The Black Falcon
- Weight: 612.34 carats (122.468 g)
- Color: Fancy black (natural)
- Cut: Eagle Novelty Cut
- Country of origin: Belgium
- Mine of origin: Guinea
- Discovered: 2008
- Cut by: Peter Herbosch

= Black Falcon (diamond) =

Largest cut natural diamond in the world

The Black Falcon is the largest cut natural diamond in the world, sculpted into the shape of a falcon's head. Weighing 612.34 carats, it was fashioned from an 887.22-carat rough black diamond discovered in Guinea in 2008. The stone was processed over a period of seven years by Belgian diamond cutter Peter Herbosch using own produced laser and grinding systems.

The finished piece was certified by the Gemological Institute of America as the largest cut diamond ever recorded, its 612 carats surpassing the previous recordholder The Enigma at 555 carats. The Black Falcon has an estimated market value between €12 million and €15 million.

== Cutting and sculpting ==
Because black diamonds lack cleavage planes and have highly irregular crystal orientations, they are resistant to conventional cutting methods. Only specialized high-energy laser systems allow large-scale sculpting.

Before cutting began, Herbosch produced synthetic models of the rough stone to test laser angles and heat thresholds. Herbosch and his brother Johan further developed custom software for their precision lasers specifically for this project.

Herbosch worked with engineer Tom van Remortel to design a unique polishing system, after which master polisher Walter Verveckken executed the final surface finishing. The complete transformation of the rough stone into a unique falcon-head sculpture required seven years of continuous development and craftsmanship.

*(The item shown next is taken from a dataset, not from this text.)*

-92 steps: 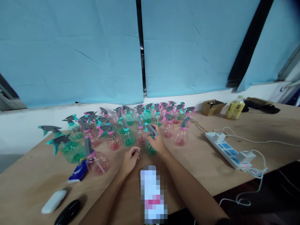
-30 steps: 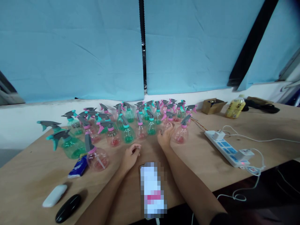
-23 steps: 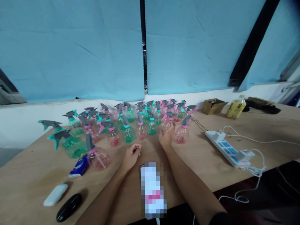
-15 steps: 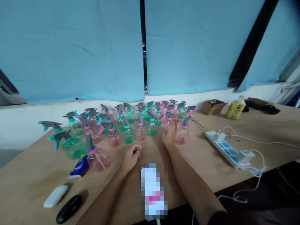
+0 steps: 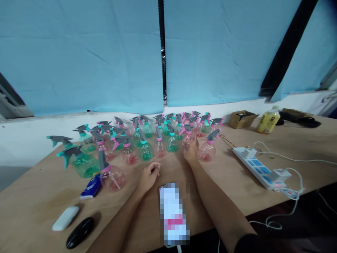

== Design and symbolism ==
The rough stone already displayed natural contours reminiscent of a bird of prey. The falcon motif was selected for its associations with pride, strength and nobility. Unlike traditional diamond cuts, The Black Falcon is considered both a gem and a sculptural artwork.

== Creator ==
Peter Herbosch (born 1958) is a Belgian diamond cutter known for pioneering the use of laser technology in diamond processing. He trained with De Beers in the 1970s, mastering the sawing and cleaving of diamonds. He later began working independently with laser technology and developed his own machines, which are now used worldwide.

For his contributions to the Belgian diamond sector, Herbosch was appointed Knight of the Order of the Crown (Ridder in de Kroonorde) by Royal Decree of 21 November 2012.

Herbosch continues to work in Antwerp’s diamond district, which handles roughly 80% of the world’s rough diamonds and about half of all polished diamonds on the international market.